An important caveat to keep in mind is that a third-party statement that is not initially subject to the FTC Act can fall under its jurisdiction if the advertiser later uses it to promote a product. For example, if Skinny Biscuits shares my post about losing weight, the company would violate the FTC Act if it could not substantiate the weight loss claim I made in my statement.

Assuming there is a sponsoring advertiser, social media posts by influencers are endorsements. Fake reviews are also endorsements. A featured review on the company’s website is an endorsement. Even if a review is not featured, it is an endorsement if there is a material connection between the endorser and the advertiser.

Why Does it Matter?

Advertisers are liable for statements made by their endorsers, including influencers and affiliate marketers. For example, an advertiser can be liable if a paid influencer fails to disclose a material connection or if the paid influencer makes a false claim or a performance claim about a product that the advertiser cannot substantiate.2 Advertisers may also be liable for statements made by independent third parties if they use those statements to promote their products. In the Skinny Biscuits example cited above, Skinny Biscuits will be liable if they share my Facebook post and cannot substantiate the weight loss claim.

What Is a Material Connection?

To be a covered endorsement, there must be a material connection between the endorser and the advertiser. A material connection is a relationship between an advertiser and an endorser that would affect the weight or credibility that consumers would give to the endorsement. Material connections can include:

  • The receipt of payment from the advertiser for posts or reviews 3
  • The receipt of free product
  • The opportunity to participate in a sweepstake
  • Family or employment relationships
  • The opportunity to receive publicity

What Are the Advertisers Monitoring Responsibilities?

The FTC has stated that it “expects advertisers to be responsible for and monitor the actions of their endorsers.”4 However, there is no duty to monitor employees’ posts unless the employer has solicited the reviews.5

What Would a Reasonable Monitoring Procedure Look Like?

When it comes to monitoring, one size does not fit all. A reasonable monitoring program will vary depending on a number of factors, including the number of influencers involved, the relationship between the influencers and the advertiser, the nature of the product or service involved, and the likelihood of consumer injury. An effective program is going to involve at least four elements: education, monitoring, compliance, and documentation.
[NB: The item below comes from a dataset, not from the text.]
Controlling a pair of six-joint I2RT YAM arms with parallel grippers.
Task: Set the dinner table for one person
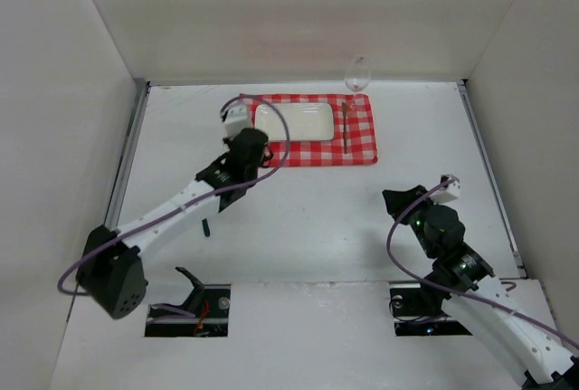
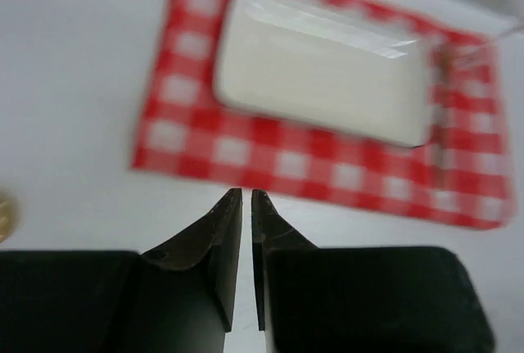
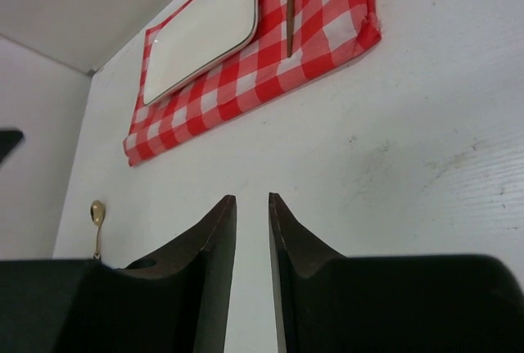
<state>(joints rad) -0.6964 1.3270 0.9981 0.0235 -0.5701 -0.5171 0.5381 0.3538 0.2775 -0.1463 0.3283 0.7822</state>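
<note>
Your left gripper [image 2: 246, 193] is clenched on nothing just short of the red-and-white checked cloth [image 2: 270, 165]. The right gripper [image 3: 252, 197] is clenched empty too, over the large white rectangular tabletop [image 1: 317, 218]. The white rectangular plate [image 1: 294, 121], slim utensil [image 1: 346, 128] and clear wine glass [image 1: 358, 71] look placed. The small gold spoon [image 3: 97, 215] lies off the cloth, so it probably remains.

Dinner table [image 1: 362, 218], white plate [image 1: 294, 121] on checked cloth [image 1: 362, 144], utensil [image 1: 346, 128], perhaps a fork, beside, glass [image 1: 358, 71] behind
</note>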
The advertiser should provide influencers with a statement of their disclosure responsibilities and a copy of the FTC’s publication titled “Disclosures 101 for Social Media Influencers.” The influencer should acknowledge receipt of both. While designing an adequate monitoring program can be challenging, one safe alternative is to require influencers to obtain preapproval of any posts they make. If that is not feasible, devise a plan to implement periodic monitoring of the major influencers, including those with the largest circulation or who are paid the most. Monitor less prominent influencers on a random, periodic basis and affiliate marketers on a monthly basis.6

The advertiser should, by contract, retain the right to immediately terminate and cease payment to any influencer or affiliate marketer who has:

  • misrepresented, in any manner, his or her independence or impartiality;
  • failed to disclose clearly and conspicuously his or her connection with the advertiser;
  • misrepresented his or her experience with the product or service; or
  • made any performance claim not authorized by the advertiser.

More importantly, the advertiser must enforce this provision against influencers who engage in such conduct.7

The final element is documentation. The advertiser should document its monitoring activity and compliance actions, including retaining all compliance-related correspondence.

When Are Disclosures Required?

The two most common disclosures required when using endorsements or testimonials is the disclosure of material connection and typicality. The FTC Act requires a clear and conspicuous disclosure of material connections, unless it is obvious from the endorsement that it is an advertisement. Determining when it is obvious that an endorsement is an advertisement can be difficult. In this gray area, caution is advised. The FTC Act also requires a disclosure of typical results when the reported performance is not typical of what the general user will experience. For example, if an endorser says they lost 30 pounds but the evidence shows that the typical user only loses six pounds, the endorsement must include a clear and conspicuous disclosure that users can only expect to lose six pounds.

How to Make a Clear and Conspicuous Disclosure?

The most frequent violation in advertising is the failure to make clear and conspicuous disclosures when disclosures are required.8 All required disclosures must be clear and conspicuous, meaning that the disclosure must be easy to understand, hard to miss, and unavoidable. Applied to social media posts, this means that a disclosure that requires viewers to click on a “more” or “about me” button, or is buried in a string of hashtags, is not effective. A disclosure that doesn’t appear until the end of a post or video will be missed if the viewer doesn’t view the entire post or video. Likewise, a disclosure that requires the consumer to scroll down in order to see it is not effective. The rule of thumb is that the viewer must be able to see the endorsement and the disclosure simultaneously. For example, if the endorsement is in a picture, superimpose the disclosure over the picture. For endorsements in videos, place the disclosure in the video. The best practice is to make the disclosure in both the audio and video. For live stream, the disclosure should be repeated periodically.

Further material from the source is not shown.